PS. Shoot me an email (in profile). You might enjoy hanging out with the Nuuton team.


Who is insulting him? People are just saying that his age is not relavent to what he did, and I agree. His post should describe the project. It should be about how awesome his project is, not about how awesome he is.


It looks like a good module that stands on its own merits. Adding irrelevant demographic information weakens that.

If this headline was "I'm black, and I released my first NPM module" or "I'm a Republican, and I released my first NPM module" would it be appropriate?

It's as if anyone who's not 20-40, white and male needs to somehow draw attention to that fact. Shouldn't this be an inclusive community rather than one that needs to tag its members?


I find the age bit interesting because most young people are not interested in creating, and I enjoy celebrating those that do.


>because most young people are not interested in creating

Clearly you need to work with young people more :)

There is that misconception that all teenagers care about is watching TV or hanging out with their friends and doing nothing "creative" or "productive". How wrong! I've worked with hundreds of teenagers over the past few years, and I've never met one who wasn't interested in creating.

By default, kids and teenagers have a thirst to create, to see how they can imprint the world they live in.

Sure, for a lot of them, what they wish to create is what HN would (sadly) scoff at (those dreaming of becoming athletes, singers, actors, writers, etc.). But the intent to create is there.
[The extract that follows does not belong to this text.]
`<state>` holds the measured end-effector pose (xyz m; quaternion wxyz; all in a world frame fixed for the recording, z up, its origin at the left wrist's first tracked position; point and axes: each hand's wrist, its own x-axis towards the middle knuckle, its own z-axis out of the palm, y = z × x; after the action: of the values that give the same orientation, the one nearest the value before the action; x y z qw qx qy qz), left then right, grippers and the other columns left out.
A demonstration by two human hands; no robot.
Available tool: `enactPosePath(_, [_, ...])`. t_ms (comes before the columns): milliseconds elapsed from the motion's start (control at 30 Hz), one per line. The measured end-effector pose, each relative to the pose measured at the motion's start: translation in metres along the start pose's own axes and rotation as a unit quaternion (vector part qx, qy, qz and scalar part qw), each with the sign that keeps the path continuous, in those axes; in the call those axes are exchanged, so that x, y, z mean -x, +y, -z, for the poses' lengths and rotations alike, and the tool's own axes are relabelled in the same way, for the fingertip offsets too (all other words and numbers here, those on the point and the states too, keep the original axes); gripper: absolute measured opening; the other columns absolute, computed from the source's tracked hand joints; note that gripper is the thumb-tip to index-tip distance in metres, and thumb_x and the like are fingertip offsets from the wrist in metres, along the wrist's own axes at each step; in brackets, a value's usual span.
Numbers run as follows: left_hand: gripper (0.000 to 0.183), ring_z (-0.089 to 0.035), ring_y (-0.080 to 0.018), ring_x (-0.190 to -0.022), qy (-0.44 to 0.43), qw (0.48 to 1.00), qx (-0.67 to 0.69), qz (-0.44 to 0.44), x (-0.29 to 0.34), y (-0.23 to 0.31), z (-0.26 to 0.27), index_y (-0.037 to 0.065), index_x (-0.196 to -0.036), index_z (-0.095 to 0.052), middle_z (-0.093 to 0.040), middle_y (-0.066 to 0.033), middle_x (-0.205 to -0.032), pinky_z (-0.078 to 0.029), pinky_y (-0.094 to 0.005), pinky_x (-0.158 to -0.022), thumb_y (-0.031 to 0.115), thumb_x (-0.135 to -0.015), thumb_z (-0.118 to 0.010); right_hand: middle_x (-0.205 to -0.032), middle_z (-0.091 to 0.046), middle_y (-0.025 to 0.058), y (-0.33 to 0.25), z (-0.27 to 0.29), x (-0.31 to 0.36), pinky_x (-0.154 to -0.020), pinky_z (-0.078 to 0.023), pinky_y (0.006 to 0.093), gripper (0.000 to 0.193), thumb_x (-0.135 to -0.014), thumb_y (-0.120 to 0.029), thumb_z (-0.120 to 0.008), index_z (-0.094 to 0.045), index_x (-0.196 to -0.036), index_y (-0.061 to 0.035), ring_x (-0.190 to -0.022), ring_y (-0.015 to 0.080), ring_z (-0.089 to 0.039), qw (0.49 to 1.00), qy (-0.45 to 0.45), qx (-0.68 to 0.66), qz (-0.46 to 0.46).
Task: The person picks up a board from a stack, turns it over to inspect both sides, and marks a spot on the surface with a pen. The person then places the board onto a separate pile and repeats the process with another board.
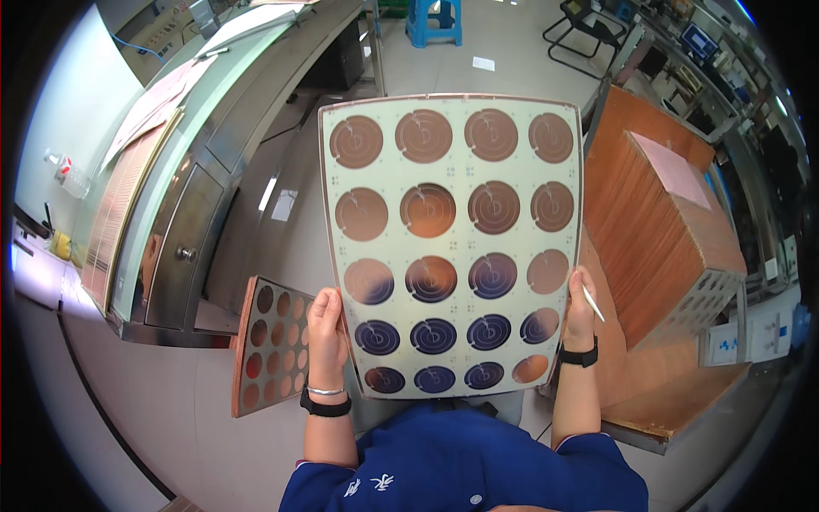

What makes the difference ultimately is how seriously they're taken. In our current society, they're just dismissed as ignorant teenagers, and that's what they become in a sad self-fulfilling prophecy. But when they're given the proper encouragement and tools to act upon their creative impulses, that's where the magic happens.


I may have chosen my words incorrectly, since in many ways I agree with you about the teenager's (or young adult's) thirst to make an impression in the world.

That said, there's a huge difference between wanting to be a creator, and actually creating stuff. In my experience, most young people quickly settle down into caring less about the acts of creation and self-expression, and focus more on 'making an impression' in their immediate peers. This path leads to obvious, uninteresting, facile, lazy, short-term, me-too, style-over-substance, meaningless creations that I can barely label as such.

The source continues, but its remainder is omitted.